▶ _Entries shown_:
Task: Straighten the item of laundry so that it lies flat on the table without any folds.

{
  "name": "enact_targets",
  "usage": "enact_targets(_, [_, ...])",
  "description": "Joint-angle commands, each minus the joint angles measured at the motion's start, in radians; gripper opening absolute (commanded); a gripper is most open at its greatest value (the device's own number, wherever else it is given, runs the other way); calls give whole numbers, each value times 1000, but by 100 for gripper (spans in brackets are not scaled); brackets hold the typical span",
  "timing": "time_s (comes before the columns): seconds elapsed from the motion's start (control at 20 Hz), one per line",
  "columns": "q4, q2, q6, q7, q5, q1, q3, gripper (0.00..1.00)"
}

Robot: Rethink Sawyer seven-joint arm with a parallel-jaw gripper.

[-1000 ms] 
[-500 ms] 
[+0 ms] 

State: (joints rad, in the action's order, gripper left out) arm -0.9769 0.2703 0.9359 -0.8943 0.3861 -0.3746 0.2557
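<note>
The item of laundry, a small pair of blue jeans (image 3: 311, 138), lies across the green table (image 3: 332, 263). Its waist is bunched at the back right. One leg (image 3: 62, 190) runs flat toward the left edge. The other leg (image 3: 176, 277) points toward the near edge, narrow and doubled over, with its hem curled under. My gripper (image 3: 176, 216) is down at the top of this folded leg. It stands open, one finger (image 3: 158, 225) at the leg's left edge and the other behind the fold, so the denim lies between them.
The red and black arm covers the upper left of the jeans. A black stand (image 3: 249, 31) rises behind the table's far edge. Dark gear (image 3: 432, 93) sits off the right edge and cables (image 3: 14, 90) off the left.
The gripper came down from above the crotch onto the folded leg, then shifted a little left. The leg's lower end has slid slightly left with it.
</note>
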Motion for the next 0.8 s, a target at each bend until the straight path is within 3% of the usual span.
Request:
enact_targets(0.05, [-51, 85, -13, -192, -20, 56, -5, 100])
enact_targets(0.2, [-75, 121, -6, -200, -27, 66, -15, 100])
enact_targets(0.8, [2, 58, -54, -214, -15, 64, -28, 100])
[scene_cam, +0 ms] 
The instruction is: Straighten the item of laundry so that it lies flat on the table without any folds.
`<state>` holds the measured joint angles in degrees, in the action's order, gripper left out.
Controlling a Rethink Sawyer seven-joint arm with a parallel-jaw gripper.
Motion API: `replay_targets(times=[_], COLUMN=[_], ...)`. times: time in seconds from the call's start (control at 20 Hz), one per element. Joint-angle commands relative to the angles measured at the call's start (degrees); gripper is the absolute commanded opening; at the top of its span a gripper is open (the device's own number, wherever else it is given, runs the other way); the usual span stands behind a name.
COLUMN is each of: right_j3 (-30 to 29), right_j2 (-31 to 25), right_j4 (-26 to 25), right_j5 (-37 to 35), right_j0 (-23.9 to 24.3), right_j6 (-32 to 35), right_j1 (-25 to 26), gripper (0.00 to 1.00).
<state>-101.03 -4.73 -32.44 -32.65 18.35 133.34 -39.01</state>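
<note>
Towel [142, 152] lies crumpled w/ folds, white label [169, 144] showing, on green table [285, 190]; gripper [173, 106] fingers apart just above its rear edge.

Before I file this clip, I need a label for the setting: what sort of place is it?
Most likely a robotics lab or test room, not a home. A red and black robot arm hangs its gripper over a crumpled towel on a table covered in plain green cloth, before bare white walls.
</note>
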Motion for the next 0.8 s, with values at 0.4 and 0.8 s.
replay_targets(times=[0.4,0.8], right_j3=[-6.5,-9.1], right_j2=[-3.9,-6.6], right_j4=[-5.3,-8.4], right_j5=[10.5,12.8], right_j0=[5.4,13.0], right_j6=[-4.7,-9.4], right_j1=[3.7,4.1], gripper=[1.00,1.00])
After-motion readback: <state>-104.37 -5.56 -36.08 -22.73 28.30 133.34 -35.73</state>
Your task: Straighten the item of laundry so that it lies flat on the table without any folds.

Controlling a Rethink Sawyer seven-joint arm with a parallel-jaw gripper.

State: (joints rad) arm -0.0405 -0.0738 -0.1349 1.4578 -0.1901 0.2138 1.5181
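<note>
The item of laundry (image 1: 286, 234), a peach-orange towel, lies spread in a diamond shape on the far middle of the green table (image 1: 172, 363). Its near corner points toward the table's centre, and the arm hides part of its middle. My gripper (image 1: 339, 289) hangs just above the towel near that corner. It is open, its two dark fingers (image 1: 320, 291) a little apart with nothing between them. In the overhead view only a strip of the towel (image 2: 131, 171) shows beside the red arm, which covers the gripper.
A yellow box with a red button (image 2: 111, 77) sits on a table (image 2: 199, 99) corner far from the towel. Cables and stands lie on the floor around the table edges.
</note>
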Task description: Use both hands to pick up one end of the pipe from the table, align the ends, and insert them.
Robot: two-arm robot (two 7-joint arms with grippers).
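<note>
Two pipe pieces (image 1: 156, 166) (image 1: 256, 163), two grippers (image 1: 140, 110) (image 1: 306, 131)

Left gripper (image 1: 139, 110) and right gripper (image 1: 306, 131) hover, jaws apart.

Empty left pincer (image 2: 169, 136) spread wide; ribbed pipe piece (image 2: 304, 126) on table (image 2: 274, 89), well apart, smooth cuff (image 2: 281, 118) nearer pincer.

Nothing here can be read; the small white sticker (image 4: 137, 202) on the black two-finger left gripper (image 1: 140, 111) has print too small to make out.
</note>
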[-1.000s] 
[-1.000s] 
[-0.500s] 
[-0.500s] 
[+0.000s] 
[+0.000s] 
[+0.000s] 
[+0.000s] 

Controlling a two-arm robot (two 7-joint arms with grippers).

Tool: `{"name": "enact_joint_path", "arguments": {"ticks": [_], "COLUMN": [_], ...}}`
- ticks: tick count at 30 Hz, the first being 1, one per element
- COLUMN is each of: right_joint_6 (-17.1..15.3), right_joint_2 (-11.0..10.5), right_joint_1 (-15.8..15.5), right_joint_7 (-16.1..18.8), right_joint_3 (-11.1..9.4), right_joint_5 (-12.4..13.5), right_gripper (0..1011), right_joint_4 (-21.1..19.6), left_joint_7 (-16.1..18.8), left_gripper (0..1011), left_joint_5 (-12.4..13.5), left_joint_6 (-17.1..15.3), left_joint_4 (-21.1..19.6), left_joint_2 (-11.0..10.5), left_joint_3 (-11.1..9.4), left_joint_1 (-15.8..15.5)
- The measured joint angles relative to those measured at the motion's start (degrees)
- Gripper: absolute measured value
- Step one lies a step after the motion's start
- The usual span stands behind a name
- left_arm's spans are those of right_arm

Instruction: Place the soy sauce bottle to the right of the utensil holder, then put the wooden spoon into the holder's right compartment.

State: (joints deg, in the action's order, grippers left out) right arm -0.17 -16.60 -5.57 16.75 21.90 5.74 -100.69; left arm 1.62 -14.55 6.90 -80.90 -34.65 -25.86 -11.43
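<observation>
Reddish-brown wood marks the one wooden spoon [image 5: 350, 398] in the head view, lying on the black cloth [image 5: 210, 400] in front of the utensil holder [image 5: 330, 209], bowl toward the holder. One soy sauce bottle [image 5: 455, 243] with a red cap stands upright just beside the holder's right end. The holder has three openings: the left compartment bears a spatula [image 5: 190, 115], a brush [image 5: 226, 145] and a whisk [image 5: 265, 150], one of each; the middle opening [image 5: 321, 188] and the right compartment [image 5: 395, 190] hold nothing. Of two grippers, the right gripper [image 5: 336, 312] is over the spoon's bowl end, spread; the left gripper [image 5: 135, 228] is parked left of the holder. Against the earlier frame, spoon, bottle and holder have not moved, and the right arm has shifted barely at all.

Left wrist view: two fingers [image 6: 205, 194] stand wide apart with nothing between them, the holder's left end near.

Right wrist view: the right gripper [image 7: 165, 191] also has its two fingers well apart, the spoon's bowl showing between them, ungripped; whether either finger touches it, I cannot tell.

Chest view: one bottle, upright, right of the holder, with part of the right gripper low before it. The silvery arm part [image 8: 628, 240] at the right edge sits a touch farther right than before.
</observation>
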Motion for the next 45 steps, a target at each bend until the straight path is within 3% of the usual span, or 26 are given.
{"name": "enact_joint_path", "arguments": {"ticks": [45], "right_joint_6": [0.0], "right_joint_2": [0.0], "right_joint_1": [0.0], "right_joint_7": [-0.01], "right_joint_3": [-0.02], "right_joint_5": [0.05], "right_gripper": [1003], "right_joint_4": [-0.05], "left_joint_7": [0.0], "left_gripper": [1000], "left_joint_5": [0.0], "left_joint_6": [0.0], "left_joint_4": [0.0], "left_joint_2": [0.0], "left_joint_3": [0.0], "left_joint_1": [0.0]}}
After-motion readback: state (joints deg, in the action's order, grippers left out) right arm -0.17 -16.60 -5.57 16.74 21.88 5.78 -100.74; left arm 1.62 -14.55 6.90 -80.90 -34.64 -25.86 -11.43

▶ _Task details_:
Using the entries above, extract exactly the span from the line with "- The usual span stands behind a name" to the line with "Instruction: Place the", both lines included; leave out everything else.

▶ _Solution to the exercise_:
- The usual span stands behind a name
- left_arm's spans are those of right_arm

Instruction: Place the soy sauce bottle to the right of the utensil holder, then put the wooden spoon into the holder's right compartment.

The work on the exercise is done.